12. INDEMNIFICATION. The TENANT agrees hereby to defend, indemnify and save the
LANDLORD harmless from any and all actions, demands, liabilities, claims, losses or litigation arising
out of or connected with the TENANT's occupancy or use of the leased premises and the use of the
leased premises by TENANT's agents, employees, guests and invitees, including all attorneys fees
incurred by the LANDLORD in defending any such claims. This Paragraph shall survive the
termination or cancellation of the Lease.

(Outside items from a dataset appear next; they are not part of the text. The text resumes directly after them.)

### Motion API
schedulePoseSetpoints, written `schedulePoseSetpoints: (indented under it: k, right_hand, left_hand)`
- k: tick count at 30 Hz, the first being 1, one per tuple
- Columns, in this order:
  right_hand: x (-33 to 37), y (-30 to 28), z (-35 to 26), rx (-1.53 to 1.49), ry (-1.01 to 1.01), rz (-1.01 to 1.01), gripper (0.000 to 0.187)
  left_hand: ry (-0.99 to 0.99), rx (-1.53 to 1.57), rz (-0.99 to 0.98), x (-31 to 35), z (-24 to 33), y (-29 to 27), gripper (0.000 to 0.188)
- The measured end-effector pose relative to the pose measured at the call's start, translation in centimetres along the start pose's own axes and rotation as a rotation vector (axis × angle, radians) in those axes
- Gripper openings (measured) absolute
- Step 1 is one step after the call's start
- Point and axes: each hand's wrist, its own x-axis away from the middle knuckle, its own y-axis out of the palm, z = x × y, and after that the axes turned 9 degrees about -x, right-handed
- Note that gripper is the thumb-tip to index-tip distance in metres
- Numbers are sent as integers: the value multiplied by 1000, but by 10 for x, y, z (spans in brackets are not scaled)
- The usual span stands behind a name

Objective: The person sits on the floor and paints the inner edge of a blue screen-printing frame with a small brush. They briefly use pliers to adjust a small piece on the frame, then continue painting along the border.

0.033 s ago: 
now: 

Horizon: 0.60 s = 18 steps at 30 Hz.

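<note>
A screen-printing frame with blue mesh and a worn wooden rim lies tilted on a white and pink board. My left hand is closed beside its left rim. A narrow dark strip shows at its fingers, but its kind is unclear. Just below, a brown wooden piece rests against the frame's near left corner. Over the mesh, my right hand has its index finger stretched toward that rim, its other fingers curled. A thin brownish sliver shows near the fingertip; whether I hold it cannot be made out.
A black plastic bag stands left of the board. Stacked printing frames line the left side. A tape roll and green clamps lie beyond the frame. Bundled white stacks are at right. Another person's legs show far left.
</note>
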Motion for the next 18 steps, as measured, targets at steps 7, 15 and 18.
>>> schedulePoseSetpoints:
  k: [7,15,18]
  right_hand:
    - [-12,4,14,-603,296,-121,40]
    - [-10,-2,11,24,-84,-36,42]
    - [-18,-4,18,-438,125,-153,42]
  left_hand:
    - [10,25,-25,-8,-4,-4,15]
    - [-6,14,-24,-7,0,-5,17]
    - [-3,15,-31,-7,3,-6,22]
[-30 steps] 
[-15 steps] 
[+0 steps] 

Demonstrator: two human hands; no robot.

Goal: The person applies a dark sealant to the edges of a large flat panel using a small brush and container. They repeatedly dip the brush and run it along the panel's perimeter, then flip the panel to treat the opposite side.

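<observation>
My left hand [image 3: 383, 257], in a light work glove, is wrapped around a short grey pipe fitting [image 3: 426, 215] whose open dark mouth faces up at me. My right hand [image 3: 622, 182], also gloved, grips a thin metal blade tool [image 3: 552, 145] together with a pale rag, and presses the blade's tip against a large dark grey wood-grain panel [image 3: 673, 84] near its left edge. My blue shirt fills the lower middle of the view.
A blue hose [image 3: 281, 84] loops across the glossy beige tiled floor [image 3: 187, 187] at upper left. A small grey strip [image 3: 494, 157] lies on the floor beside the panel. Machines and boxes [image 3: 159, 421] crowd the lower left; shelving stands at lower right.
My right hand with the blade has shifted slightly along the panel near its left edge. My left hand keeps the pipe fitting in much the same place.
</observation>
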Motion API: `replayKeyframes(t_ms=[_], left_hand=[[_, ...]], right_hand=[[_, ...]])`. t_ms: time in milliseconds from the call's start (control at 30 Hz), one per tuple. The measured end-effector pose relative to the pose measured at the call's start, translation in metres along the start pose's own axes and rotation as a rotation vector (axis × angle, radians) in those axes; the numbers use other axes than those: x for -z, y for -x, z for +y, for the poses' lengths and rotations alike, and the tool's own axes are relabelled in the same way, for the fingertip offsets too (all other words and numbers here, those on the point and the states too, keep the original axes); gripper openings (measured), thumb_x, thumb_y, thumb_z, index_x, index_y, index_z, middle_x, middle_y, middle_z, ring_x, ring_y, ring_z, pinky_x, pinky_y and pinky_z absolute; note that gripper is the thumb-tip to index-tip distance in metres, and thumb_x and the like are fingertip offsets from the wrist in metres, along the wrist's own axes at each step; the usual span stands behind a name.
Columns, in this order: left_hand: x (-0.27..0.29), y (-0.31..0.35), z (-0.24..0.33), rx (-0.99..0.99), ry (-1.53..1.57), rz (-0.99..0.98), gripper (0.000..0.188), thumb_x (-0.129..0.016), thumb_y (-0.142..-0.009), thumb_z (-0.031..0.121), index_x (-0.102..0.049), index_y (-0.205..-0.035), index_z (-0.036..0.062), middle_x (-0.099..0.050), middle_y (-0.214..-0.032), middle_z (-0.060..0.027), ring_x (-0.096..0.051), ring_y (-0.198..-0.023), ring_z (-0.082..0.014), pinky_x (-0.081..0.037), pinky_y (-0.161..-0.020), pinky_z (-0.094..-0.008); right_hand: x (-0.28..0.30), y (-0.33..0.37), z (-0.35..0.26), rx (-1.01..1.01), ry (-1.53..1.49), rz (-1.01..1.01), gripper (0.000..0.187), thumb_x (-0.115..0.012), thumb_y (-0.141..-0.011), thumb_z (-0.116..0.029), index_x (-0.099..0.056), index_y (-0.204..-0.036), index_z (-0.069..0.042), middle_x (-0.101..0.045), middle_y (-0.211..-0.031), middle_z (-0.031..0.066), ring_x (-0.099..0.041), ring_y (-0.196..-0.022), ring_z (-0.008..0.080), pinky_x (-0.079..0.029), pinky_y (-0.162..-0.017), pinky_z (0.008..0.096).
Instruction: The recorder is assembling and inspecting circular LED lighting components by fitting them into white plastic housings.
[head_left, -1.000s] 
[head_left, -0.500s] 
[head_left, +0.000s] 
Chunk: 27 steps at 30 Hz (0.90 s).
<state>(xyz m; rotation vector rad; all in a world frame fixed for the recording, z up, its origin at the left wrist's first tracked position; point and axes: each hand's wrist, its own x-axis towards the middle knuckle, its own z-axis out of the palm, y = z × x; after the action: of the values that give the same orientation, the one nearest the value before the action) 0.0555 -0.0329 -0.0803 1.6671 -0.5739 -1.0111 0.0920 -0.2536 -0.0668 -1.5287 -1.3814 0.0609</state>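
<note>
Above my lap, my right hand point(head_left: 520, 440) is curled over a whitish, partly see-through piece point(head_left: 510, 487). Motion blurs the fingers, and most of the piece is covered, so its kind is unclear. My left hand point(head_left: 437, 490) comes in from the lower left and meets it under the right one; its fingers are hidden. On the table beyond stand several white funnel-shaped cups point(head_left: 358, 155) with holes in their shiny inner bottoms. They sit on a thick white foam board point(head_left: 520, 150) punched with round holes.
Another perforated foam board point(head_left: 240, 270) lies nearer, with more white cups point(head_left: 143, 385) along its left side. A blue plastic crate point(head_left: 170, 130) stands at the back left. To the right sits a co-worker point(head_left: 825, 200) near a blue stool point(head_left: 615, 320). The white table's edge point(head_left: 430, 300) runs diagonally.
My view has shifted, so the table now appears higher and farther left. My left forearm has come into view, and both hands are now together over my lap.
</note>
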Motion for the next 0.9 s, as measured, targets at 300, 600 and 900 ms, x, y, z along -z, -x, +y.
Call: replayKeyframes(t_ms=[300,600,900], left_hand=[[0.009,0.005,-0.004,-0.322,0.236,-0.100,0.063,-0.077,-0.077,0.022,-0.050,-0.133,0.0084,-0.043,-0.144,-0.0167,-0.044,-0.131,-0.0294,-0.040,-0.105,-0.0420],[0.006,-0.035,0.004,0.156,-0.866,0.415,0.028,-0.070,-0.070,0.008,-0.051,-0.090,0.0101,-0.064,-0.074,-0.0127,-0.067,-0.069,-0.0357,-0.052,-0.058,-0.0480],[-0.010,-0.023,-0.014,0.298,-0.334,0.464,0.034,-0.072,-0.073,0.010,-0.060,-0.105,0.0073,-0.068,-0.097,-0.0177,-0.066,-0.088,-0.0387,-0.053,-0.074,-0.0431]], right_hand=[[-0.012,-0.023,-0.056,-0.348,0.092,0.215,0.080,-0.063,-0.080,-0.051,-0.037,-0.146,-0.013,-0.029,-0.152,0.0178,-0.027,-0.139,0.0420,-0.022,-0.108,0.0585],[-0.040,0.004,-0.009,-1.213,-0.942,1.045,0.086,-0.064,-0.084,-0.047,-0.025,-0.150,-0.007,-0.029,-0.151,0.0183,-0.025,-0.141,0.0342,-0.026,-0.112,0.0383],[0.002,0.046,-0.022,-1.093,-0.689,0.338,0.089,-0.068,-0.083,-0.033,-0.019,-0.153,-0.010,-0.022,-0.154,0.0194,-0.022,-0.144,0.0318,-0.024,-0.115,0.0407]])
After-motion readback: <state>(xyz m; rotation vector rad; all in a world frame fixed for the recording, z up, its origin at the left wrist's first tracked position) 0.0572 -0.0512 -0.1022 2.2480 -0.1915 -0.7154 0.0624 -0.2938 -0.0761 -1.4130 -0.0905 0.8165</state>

Nothing in this agreement shall be construed as the CITY waiving its sovereign immunity
pursuant to 768.28, et seq., Florida Statutes, or any other sovereign or governmental immunity.
13. ENVIRONMENTAL MATTERS. The TENANT hereby agrees to indemnify, defend and hold
the LANDLORD harmless from and against any and all claims, lawsuits, losses, liabilities,
damages, and expenses (including, without limitation, clean-up costs and reasonable attorney's
fees) resulting directly, or indirectly, from out of, or by reason of, any hazardous or toxic materials,
substances, pollutants, contaminants, petroleum products, hydrocarbons or wastes being located on
the property and being caused by the TENANT, sub -TENANTS, agents, assigns, guests, invitees, or
users of leased premises or fuel farm. The presence of said substance or materials on the leased
premises, or fuel farm, shall raise the presumption that TENANT is the cause of such presence. This
Paragraph shall survive the termination, or cancellation, of the Lease.
14. PREVENTION OF USE OF THE PREMISES. If, after the effective date of this Lease, the
TENANT is precluded or prevented from using the leased premises for those primary purposes
identified in Section Sof this Lease, by reason of any zoning law, ordinance or regulation of any
authority having jurisdiction over the leased premises and such prohibition shall continue for a
period in excess of ninety (90) consecutive days, the LANDLORD may allow the TENANT to
terminate this Lease. The right to terminate this Lease must be granted by the LANDLORD, in
writing, before the TENANT shall be released from its obligations under the terms of this Lease.
15. GOVERNMENT SEIZURE. In the event the United States Government, or any agency or
subdivision thereof, at my time during the term of this Lease takes over the operation or use of the
airfield and/or AIRPORT which results in the TENANT being unable to operate under the terms of
the Lease, then the Lease may be extended upon mutual agreement of the TENANT and the
LANDLORD for an additional period equal to the time the TENANT has been deprived of the value
of this Lease. If the duration of the seizure exceeds ninety (90) consecutive days, the LANDLORD, at the
LANDLORD's sole discretion, may terminate this Lease.
16. EMINENT DOMAIN. If all or any part of the leased premises shall be taken under a power of
eminent domain, the compensation or proceeds awarded for the taking of the leased premises shall
belong to the LANDLORD. If the taking is to such an extent that it is impracticable for the TENANT to
continue the operation of its business on the leased premises, the Lease, at the option of the
LANDLORD, may be terminated. Nothing herein shall prevent the LANDLORD and/or the TENANT
from seeking any and all damages sustained from the condemning authority by reason of the exercise of
the power of eminent domain.
17. DEFAULT BY TENANT. As used in this Lease, the term, "event of default", shall mean any of the
following;
(a) The failure of the TENANT to fulfill any duty or obligation imposed on the TENANT by the
Lease;
(b) The appointment of a receiver or the entry of an order declaring the TENANT bankrupt or the
assignment by the TENANT for the benefit of creditors or the participation by the TENANT in any other
insolvency proceeding;
(c) The TENANT's failure to pay any consideration, to the LANDLORD, required by this Lease;
(d) The taking of the leasehold interest of the TENANT hereunder pursuant to an execution on a
judgment;
(e) The TENANT's abandonment of any substantial portion of the leased premises. "Abandonment"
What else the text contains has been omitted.